In this randomised double-blind placebo controlled trial, 68 patients (mean age 65±8 y, 25% females) with prediabetes (defined using American Diabetes Association criteria of HbA1c ≥39 mmol/mol and less than 48 mmol/mol) and/or insulin resistance (defined by fasting insulin resistance index ≥2.7) were assigned to receive either metformin (2 g daily dose) or placebo for 12 months. An intention-to-treat (ITT) and per-protocol analysis was designed to determine the effect of metformin on the following study endpoints: Primary endpoint was change in left ventricular mass indexed to height 1.7 (LVMI), assessed by magnetic resonance (MRI) imaging; other endpoints were changes in LVM, changes in body weight, office blood pressure (BP) and biomarkers.

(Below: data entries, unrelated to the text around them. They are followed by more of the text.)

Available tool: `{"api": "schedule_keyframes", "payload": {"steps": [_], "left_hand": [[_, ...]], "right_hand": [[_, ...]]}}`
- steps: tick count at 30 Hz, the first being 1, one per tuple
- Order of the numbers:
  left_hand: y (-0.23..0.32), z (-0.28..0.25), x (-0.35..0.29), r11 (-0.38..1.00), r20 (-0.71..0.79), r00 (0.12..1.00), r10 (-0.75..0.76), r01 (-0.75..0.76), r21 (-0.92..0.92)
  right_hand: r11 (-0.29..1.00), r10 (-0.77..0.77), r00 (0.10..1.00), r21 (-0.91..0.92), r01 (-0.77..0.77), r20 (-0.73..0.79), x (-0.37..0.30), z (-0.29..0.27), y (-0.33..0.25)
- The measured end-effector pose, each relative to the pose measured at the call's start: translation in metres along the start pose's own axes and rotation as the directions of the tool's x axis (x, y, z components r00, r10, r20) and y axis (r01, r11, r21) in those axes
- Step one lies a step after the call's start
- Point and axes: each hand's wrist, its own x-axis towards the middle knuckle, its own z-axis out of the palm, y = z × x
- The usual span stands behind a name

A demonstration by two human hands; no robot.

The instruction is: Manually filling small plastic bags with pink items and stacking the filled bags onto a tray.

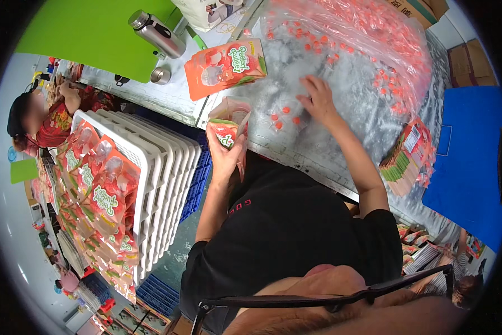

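Observation:
My left hand (225,155) is closed around a red and clear stand-up pouch (223,127), its mouth gaping upward beside the table's edge. Over the metal table (270,142) reaches my right hand (319,101), fingers spread and holding nothing I can see. Just left of and below it lie several small wrapped red candies (285,110). Flat red pouches (220,67) rest on the table beyond my left hand. At the far right, a large heap of wrapped candies (393,50) spreads in and around clear plastic film.
On my left, stacked white crates (167,162) carry filled pouches (108,187). A steel thermos (160,36) stands behind, its cup (160,75) nearby. To the right lie a bundle of pouches (399,164) and a blue panel (466,162). Other people work at left and lower right.

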Motion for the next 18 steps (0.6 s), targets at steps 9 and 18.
{"api": "schedule_keyframes", "payload": {"steps": [9, 18], "left_hand": [[0.006, 0.003, 0.002, 0.999, 0.081, 0.997, 0.012, -0.015, 0.034], [-0.001, 0.001, -0.002, 0.997, 0.087, 0.996, -0.015, 0.008, 0.078]], "right_hand": [[0.944, -0.307, 0.951, -0.116, 0.309, 0.039, -0.023, 0.014, -0.093], [0.94, -0.342, 0.94, 0.013, 0.342, 0.013, -0.015, 0.026, -0.093]]}}
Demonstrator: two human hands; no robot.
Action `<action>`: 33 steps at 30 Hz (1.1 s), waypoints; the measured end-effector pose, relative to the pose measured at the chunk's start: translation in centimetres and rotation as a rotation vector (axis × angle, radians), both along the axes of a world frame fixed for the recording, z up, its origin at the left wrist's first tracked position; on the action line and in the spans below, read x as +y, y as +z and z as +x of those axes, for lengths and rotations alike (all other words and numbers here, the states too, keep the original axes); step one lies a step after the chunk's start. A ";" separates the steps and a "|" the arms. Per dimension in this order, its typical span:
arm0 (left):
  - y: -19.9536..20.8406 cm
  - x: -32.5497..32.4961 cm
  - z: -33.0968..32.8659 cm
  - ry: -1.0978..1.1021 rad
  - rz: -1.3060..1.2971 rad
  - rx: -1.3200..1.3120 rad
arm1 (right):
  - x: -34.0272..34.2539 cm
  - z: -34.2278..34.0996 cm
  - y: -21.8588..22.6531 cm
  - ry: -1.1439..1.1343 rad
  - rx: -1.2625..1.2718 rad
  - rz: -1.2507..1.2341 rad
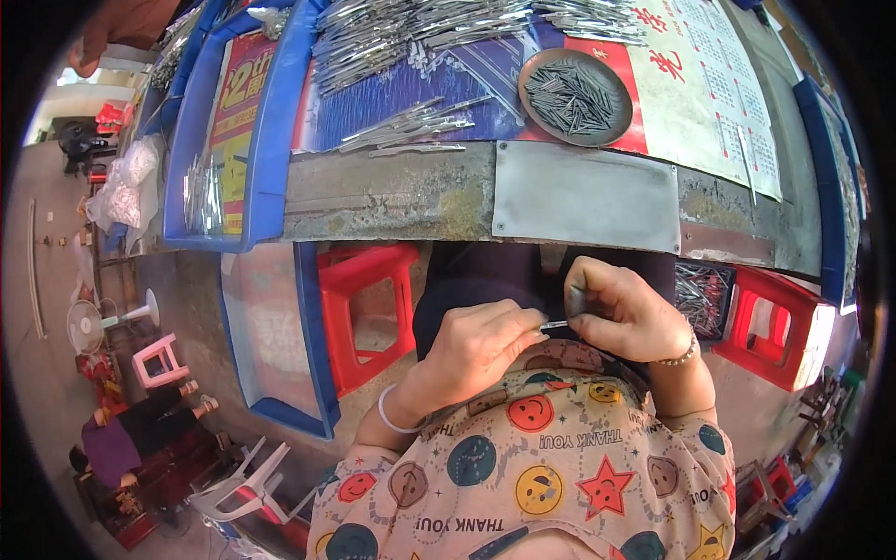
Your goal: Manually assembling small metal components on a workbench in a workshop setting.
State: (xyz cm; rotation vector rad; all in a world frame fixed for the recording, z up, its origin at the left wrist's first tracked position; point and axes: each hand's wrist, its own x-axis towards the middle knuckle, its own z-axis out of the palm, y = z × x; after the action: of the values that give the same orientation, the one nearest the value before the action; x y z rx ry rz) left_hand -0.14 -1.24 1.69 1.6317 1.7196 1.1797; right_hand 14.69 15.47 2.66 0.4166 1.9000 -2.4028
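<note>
Above my lap, in front of the workbench edge, my left hand (481, 343) pinches a short, thin silvery metal rod (554, 325). The rod's other end reaches the thumb and curled fingers of my right hand (630, 313), so it spans the gap between both hands. Its exact kind is too small to make out. On the bench, a round brown dish (620, 133) is full of small dark pointed metal pins (571, 97). Left of it lie loose slim metal pieces (411, 126), with larger heaps of similar pieces (359, 42) farther back.
A bare metal plate (586, 191) is fixed at the bench's near edge. Blue trays (269, 131) stand left and right on the bench. Below are red stools (369, 308), a blue-framed tray (322, 373) and a dark bin of metal pieces (702, 297). Another person (117, 439) is at far left.
</note>
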 end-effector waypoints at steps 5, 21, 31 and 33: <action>0.4 0.1 0.0 0.039 0.039 0.150 | -0.8 -0.1 -0.3 -0.139 -0.057 -0.132; -0.1 -0.3 0.2 0.073 0.105 0.458 | -1.6 0.2 -1.6 -0.210 -0.046 0.162; 0.1 -0.4 0.0 0.080 0.107 0.488 | -1.8 -0.1 -1.8 -0.185 -0.073 0.087; 0.6 -0.4 0.1 0.081 0.072 0.458 | -1.8 -0.1 -1.9 -0.183 -0.071 0.073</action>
State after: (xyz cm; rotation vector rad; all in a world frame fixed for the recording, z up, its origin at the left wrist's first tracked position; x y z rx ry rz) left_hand -0.09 -1.63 2.34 2.0104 2.0521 0.9606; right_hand 14.58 13.64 0.72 0.7000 2.0041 -2.3941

In the ITT analysis (n=61), metformin treatment significantly reduced: LVMI (metformin −2.7±2.3 g/m1.7 vs placebo −1.4±2.7 g/m1.7; p=0.05), LVM (metformin −6.5±5.6 g vs placebo −3.45±6.5 g; p=0.05), body weight (lowered by 3.6 kgs, p=0.002), office systolic BP (metformin −4.8±15.6 mmHg vs placebo 4.6±15.7 mmHg; p=0.02) and reduced concentration of thiobarbituric acid reactive substances (TBARs), a biomarker for oxidative stress (p=0.04). In the on-per protocol analysis (n=56), metformin resulted in a greater reduction of LVMI (metformin −3.1±1.9 g/m 1.7 vs placebo −1.2±2.7 g/m 1.7; p=0.005), LVM (metformin −7.5±4.6 g vs placebo −3.1±6.3 g; p=0.005) and greater weight reduction of 4.2 kgs (p=0.001).


Metformin treatment significantly reduced LVMI, LVM, office SBP, body weight and oxidative stress. These results reveal a novel mechanism for the cardioprotective effect of metformin and raise the possibility of using metformin in patients without type 2 diabetes with CAD.